Currently, I'm trying to finish two high priority issues for 14.5.0 release but this issue will be next in my queue so will try to resolve it next week.

I still think we need to distinguish between development errors, graphql-js own invariants, and errors triggered by clients.

I agree, the most important thing is being able to distinguish between the different classes of errors. Thx!

we discussed it on GraphQL WG and current consensus is that we need to add it in the GraphQL specification first and also expose them in the formatError.

I am also encountering the same problem and would love to see the differentiation you are describing.
@IvanGoncharov Is there an Open Issue on the graphql-spec page ?

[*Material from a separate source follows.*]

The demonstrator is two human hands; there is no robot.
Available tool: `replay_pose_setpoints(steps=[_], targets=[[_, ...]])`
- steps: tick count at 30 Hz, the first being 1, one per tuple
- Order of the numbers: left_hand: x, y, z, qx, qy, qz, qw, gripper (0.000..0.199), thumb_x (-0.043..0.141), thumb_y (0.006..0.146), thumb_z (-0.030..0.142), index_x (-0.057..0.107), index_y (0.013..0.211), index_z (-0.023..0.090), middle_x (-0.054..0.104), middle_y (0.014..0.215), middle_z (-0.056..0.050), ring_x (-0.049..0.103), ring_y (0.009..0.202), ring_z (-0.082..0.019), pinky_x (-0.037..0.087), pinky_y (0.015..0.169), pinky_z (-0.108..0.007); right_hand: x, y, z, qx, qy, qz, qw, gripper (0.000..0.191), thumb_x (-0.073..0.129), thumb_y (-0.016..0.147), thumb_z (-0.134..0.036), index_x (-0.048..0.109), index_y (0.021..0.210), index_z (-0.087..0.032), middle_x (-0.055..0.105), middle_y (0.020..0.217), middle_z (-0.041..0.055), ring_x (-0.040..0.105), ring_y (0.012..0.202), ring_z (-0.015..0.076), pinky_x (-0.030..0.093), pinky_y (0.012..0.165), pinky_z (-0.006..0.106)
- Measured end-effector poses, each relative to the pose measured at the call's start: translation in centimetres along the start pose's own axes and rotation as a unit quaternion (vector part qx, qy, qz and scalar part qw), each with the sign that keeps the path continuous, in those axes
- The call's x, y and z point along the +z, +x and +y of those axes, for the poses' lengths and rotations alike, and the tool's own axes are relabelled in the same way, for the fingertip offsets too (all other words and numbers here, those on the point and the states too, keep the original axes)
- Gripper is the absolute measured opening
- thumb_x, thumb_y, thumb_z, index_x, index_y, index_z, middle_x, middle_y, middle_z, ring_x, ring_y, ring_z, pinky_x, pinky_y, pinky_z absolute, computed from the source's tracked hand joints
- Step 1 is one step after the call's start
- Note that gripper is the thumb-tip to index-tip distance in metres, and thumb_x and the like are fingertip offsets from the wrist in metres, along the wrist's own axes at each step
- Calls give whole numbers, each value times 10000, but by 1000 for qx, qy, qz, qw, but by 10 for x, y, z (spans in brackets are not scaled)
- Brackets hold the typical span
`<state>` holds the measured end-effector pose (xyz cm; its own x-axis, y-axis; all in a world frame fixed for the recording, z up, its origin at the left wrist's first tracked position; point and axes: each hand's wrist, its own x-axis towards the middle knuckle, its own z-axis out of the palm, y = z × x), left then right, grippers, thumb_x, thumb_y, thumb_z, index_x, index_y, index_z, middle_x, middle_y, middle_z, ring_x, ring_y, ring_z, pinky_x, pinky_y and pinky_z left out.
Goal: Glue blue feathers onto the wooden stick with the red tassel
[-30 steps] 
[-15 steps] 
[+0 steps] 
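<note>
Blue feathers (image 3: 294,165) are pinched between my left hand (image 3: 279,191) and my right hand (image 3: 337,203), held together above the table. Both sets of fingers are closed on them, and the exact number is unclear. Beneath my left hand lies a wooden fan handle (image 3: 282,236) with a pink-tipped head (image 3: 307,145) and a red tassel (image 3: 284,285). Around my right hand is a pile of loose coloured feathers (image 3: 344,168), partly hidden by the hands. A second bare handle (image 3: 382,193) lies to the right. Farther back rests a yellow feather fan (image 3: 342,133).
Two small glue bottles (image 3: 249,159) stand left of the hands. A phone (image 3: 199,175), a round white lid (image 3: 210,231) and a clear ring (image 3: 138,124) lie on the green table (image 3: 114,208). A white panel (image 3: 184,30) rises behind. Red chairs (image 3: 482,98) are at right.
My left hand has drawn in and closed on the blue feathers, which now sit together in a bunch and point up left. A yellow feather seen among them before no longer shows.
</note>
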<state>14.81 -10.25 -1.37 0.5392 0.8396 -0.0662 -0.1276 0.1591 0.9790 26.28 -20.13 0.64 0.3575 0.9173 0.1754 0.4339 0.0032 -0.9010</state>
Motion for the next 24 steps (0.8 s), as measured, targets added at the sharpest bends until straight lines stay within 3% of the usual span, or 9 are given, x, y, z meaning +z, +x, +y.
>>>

@hassenc I'm not sure, but it should be something inside notes of previous meetings:
https://github.com/graphql/graphql-wg/tree/master/notes

Has there been any progress on this item lately? I have the same use-case as @rogierschouten - I'm formatting errors and trying to decide what is acceptable to expose to the client, and what should be masked. I use Apollo, and it seems that all errors from Apollo are wrapped by ApolloError, which makes it easy to filter - but the GraphQL errors seem to be all over the place. For now I'm doing a combination of checking if the error is a GraphQL error, and doing some text matching on the error message. Definitely not a great solution. Is there anything I can do to help out here?